Time-resolved infrared (TRIR) study on the formation and reactivity of organometallic methane and ethane complexes in room temperature solution

We have used fast time-resolved infrared spectroscopy to characterize a series of organometallic methane and ethane complexes in solution at room temperature: W(CO)5(CH4) and M(η5C5R5)(CO)2(L) [where M = Mn or Re, R = H or CH3 (Re only); and L = CH4 or C2H6]. In all cases, the methane complexes are found to be short-lived and significantly more reactive than the analogous n-heptane complexes.

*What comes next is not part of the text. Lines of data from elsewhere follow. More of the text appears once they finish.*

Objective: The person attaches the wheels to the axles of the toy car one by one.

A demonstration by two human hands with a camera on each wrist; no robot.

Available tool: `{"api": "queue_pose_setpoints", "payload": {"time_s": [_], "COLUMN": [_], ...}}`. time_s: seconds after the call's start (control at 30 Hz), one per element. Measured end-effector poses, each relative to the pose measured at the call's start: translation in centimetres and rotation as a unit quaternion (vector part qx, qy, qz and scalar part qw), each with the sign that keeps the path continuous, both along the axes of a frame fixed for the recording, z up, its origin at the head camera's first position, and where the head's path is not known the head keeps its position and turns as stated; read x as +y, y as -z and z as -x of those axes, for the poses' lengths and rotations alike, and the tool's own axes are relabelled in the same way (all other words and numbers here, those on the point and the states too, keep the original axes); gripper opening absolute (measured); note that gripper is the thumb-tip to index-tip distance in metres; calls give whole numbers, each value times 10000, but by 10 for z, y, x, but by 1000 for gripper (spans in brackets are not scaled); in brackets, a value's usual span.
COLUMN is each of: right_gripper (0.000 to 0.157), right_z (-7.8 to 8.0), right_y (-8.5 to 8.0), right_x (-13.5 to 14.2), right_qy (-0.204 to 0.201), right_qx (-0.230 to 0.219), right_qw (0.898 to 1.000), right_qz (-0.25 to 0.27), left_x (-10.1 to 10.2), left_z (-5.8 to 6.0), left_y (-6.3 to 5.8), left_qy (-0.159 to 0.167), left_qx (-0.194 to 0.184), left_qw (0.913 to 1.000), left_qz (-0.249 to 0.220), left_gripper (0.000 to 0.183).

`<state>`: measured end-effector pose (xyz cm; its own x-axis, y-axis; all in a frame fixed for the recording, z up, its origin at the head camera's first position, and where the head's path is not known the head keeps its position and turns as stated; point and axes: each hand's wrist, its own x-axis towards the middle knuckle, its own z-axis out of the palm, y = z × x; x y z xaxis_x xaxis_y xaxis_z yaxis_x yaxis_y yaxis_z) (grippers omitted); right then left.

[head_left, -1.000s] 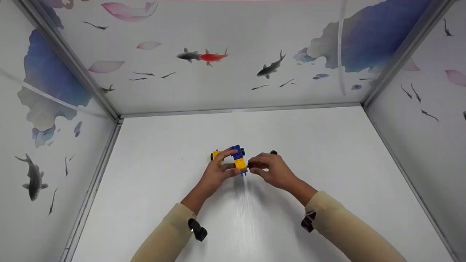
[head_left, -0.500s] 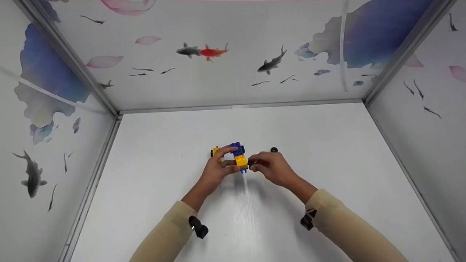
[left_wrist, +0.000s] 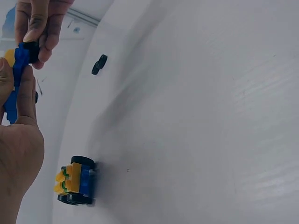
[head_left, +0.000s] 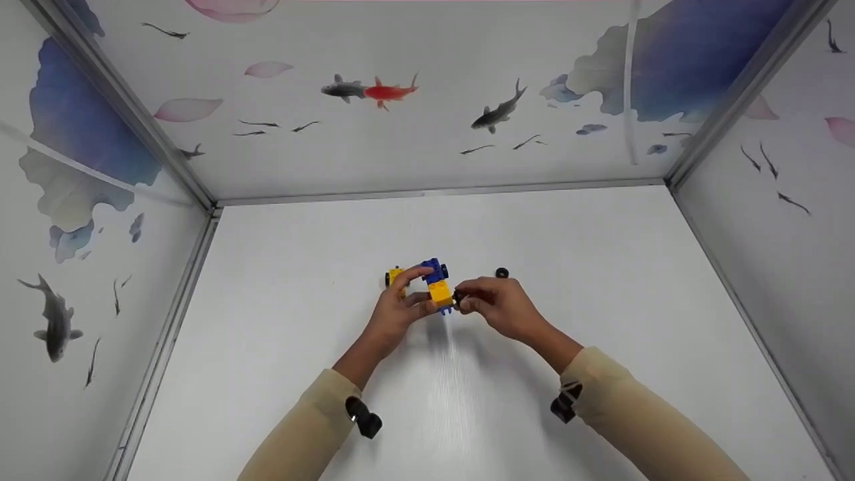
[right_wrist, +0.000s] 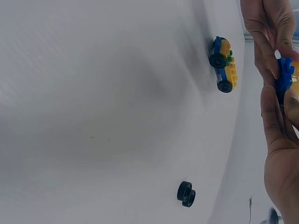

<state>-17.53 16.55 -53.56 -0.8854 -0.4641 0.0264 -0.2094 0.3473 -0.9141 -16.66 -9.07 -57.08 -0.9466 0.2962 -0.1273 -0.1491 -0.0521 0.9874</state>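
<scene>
Between thumb and fingers my left hand grips a toy car built of blue and yellow blocks, raised over the white table. One black wheel shows at the car's far end. At its near right side my right hand pinches a black wheel against the blue base. In the right wrist view the fingers of both hands meet around the blue part and hide most of the wheel. Beyond my left hand, a second block car, yellow, blue and green with black wheels, stands on the table.
Two loose black wheels lie together on the table, beyond my right hand. The white tabletop is bounded by a back wall and side walls printed with fish and petals.
Both hands stay nearly in place, with the right fingers still pinching the wheel at the car's side. The head view has tilted slightly, so the scene sits a little higher.
</scene>
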Motion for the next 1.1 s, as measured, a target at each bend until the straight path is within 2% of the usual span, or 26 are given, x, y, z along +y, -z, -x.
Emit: {"api": "queue_pose_setpoints", "payload": {"time_s": [0.43,0.7,0.9,1.1], "right_gripper": [33,33,33,33], "right_z": [0,0,0,-1], "right_y": [1,1,1,1], "right_x": [-4,-4,-4,-4], "right_qy": [218,193,116,147], "right_qx": [-147,-72,-12,41], "right_qw": [9997,9997,9998,9997], "right_qz": [26,-143,-145,-191], "left_x": [-3,-3,-2,0], "left_z": [0,-3,-3,-2], "left_y": [-2,0,1,2], "left_qy": [-159,-119,-119,-63], "left_qx": [-115,-149,-82,148], "left_qw": [9998,9998,9998,9998], "left_qz": [10,-76,-125,-80], "left_gripper": [63,64,64,63]}}
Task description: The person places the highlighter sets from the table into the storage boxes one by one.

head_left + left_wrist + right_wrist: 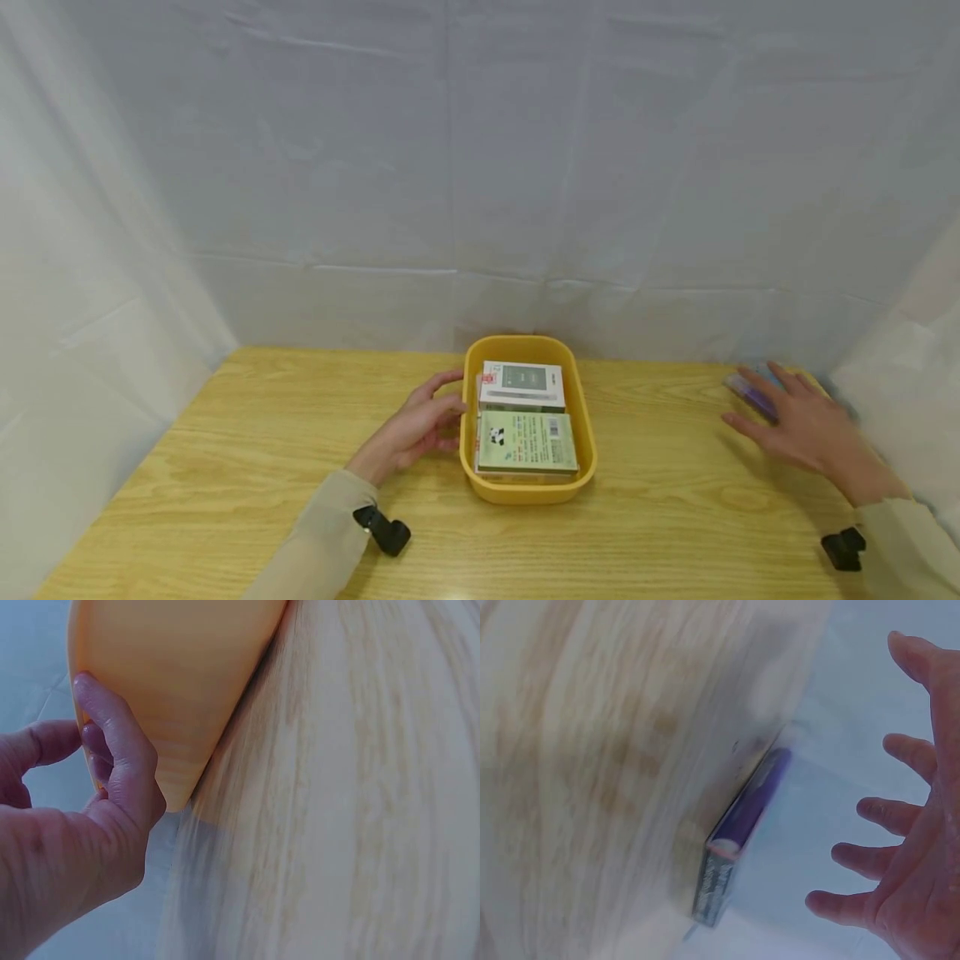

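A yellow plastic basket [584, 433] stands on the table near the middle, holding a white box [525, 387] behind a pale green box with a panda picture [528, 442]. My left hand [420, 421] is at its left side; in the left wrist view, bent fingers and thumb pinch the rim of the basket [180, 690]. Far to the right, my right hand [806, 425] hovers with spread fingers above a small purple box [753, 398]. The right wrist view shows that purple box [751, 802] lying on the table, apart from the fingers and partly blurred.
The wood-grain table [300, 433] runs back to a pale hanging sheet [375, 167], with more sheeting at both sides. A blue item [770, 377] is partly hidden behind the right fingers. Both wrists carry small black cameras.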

Re(Cp)(CO)2(CH4) and Re(Cp*)(CO)2(L) [Cp* = η5C5(CH3)5 and L = CH4, C2H6] were found to be in rapid equilibrium with the alkyl hydride complexes. In the presence of CO, both alkane and alkyl hydride complexes decay at the same rate. We have used picosecond time-resolved infrared spectroscopy to directly monitor the photolysis of Re(Cp*)(CO)3 in scCH4 and demonstrated that the initially generated Re(Cp*)(CO)2(CH4) forms an equilibrium mixture of Re(Cp*)(CO)2(CH4)/Re(Cp*)(CO)2(CH3)H within the first few nanoseconds (τ = 2 ns). The ratio of alkane to alkyl hydride complexes varies in the order Re(Cp)(CO)2(C2H6):Re(Cp)(CO)2(C2H5)H > Re(Cp*)(CO)2(C2H6):Re(Cp*)(CO)2(C2H5)H ≈ Re(Cp)(CO)2(CH4):Re(Cp)(CO)2(CH3)H > Re(Cp*)(CO)2(CH4):Re(Cp*)(CO)2(CH3)H. Activation parameters for the reactions of the organometallic methane and ethane complexes with CO have been measured, and the ΔH‡ values represent lower limits for the CH4 binding enthalpies to the metal center of WCH4 (30 kJ·mol−1), MnCH4 (39 kJ·mol−1), and ReCH4 (51 kJ·mol−1) bonds in W(CO)5(CH4), Mn(Cp)(CO)2(CH4), and Re(Cp)(CO)2(CH4), respectively.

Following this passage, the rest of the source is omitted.